2 Stocks You’ll Be Glad You Bought at These Prices
Last year, the stock market went into a downward spiral, and growth stocks as a group were dragged down more than most. However, savvy investors understand that market headwinds sometimes affect the shares of these types of companies through no fault of their own. And businesses with strong fundamentals can not only weather the storms, but thrive once they pass.
This year, the stock market appears to be recovering. So far in 2023, the S&P 500 is up 7% — a sharp turnaround from the 19.4% drop the market index recorded in 2022. Before their likely rebounds make them too expensive, here are two growth stocks to consider investing in now.
When compared to traditional hotel operators, vacation rental leader Airbnb (ABNB 4.02%) stands out because of the unique experiences it provides travelers. Its online platform connects travelers with hosts who want to rent out their homes or other properties. In addition, it has an edge over its rivals because it allows travelers to rent even in unusual locations where most hotel chains don’t choose to do business.
Despite last year’s high inflation, Airbnb had a fantastic 2022. Its revenue increased by 40% to $8.4 billion, thanks to increased travel demand. With $1.9 billion in GAAP net income, it was also Airbnb’s first profitable year.
Its business model can be highly profitable, as evidenced by its first-quarter 2023 results. The company achieved its revenue guidance of $1.8 billion, a 21% increase year over year. GAAP net income of $117 million was up $136 million from the prior-year period’s $19 million net loss.
The flexible and remote-work culture that emerged during the pandemic appears to be still favored. With this in mind, in Q4, Airbnb launched a new initiative called Airbnb-Friendly Apartments to help “long-term renters find apartments that they can part-time host on Airbnb.”
Management stated during the Q1 earnings call that this concept is working well, with the number of buildings increasing from 175 in 30 U.S. markets in Q4 to 250 in Q1. Based on this rapid growth, the company intends to quickly expand the concept to Europe, Latin America, and Asia.
The company is financially secure enough to execute its growth plans. At the end of the quarter, it had $8.1 billion in cash and cash equivalents on the books. It also had $1.6 billion in free cash flow in 2022, a 33% increase from the year-ago quarter.
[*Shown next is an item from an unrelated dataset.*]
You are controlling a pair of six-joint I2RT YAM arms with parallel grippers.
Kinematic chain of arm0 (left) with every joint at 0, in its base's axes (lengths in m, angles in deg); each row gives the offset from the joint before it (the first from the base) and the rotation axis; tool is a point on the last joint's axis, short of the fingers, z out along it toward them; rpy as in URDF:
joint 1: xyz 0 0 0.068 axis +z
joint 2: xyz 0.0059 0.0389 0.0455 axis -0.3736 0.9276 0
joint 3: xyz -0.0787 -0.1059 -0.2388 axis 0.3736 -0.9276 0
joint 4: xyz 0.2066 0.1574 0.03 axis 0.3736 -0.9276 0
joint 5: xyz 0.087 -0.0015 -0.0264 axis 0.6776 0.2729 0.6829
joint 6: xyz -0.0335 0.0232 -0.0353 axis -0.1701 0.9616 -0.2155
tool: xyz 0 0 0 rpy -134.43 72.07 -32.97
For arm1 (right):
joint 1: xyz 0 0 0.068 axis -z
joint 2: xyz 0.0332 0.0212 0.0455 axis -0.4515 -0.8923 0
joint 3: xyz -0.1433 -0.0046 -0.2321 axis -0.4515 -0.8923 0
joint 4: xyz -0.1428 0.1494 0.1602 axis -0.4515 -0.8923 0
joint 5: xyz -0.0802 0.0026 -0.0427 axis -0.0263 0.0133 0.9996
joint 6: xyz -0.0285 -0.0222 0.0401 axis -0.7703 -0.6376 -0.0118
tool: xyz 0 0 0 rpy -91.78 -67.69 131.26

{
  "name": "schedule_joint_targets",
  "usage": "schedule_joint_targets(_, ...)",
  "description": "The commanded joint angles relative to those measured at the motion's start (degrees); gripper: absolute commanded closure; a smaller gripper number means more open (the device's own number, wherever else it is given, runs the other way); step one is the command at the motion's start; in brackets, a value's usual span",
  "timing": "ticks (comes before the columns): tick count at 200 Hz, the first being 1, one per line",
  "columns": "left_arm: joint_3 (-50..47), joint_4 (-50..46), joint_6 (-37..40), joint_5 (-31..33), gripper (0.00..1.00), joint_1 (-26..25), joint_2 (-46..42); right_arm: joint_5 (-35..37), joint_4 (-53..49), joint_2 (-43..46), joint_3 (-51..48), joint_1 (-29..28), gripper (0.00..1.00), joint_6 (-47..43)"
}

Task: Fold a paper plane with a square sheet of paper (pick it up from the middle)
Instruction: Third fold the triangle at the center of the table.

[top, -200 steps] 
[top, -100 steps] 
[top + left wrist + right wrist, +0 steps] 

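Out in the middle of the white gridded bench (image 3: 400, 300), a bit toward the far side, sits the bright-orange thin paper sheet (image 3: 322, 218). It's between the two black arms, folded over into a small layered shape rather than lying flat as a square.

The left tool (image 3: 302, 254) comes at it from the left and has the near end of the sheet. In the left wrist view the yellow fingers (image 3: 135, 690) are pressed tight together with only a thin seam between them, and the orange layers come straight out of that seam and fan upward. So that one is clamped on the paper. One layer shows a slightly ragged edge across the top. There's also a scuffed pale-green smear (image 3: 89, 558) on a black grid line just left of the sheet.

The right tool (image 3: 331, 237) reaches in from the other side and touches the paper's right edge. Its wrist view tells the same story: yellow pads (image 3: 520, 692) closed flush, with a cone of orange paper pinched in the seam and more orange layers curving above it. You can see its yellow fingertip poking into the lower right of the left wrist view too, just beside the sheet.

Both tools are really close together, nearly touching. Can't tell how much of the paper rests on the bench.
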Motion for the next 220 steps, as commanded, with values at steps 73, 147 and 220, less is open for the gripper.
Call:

With yet another strong quarter, the company demonstrated that its story is just getting started. The travel industry is also vulnerable to market risks. However, the rise in travel even during last year’s surge in inflation shows that demand in the space is unlikely to disappear anytime soon. This year, the travel and tourism industry’s revenue could reach $854 billion, according to a Statista study. Given all that, this tech company’s long-term prospects are exciting.
2. CRISPR Therapeutics
CRISPR Therapeutics (CRSP 4.53%) has yet to produce a profit. However, that could soon change. A biotech company can become an industry leader with just a few blockbuster drugs.
In March, CRISPR made headlines when it launched its first product with partner Vertex Pharmaceuticals. Vertex will be able to use CRISPR’s sophisticated gene-editing technology (CRISPR-Cas9) for its type 1 diabetes (T1D) program thanks to the nonexclusive licensing agreement. Vertex is looking forward to developing “fully differentiated, insulin-producing hypoimmune islet cells for T1D.”
Vertex paid CRISPR $100 million up front for those rights, and could pay as much as $230 million more in R&D, product, and royalty revenue if it launches a product based on the technology.
The company has a separate agreement with CRISPR for exa-cel — a gene therapy designed to treat both beta-thalassemia and sickle cell disease. The companies completed regulatory submissions in Europe, the United Kingdom, and the United States in Q1, resulting in the world’s first approved CRISPR-based therapy.
If this deal with Vertex is successful, it will encourage other companies to collaborate with CRISPR. The company had no product revenue in the most recent quarter, but it did earn $100 million in collaboration revenue.
CRISPR Therapeutics is working on a few other candidates. If and when these are approved and reach the market, they have the potential to increase its revenue dramatically, which could cause its stock to soar.
Finally, CRISPR ended the quarter with $1.8 billion in cash, cash equivalents, and marketable securities on the books that it could use to fund future pipeline development.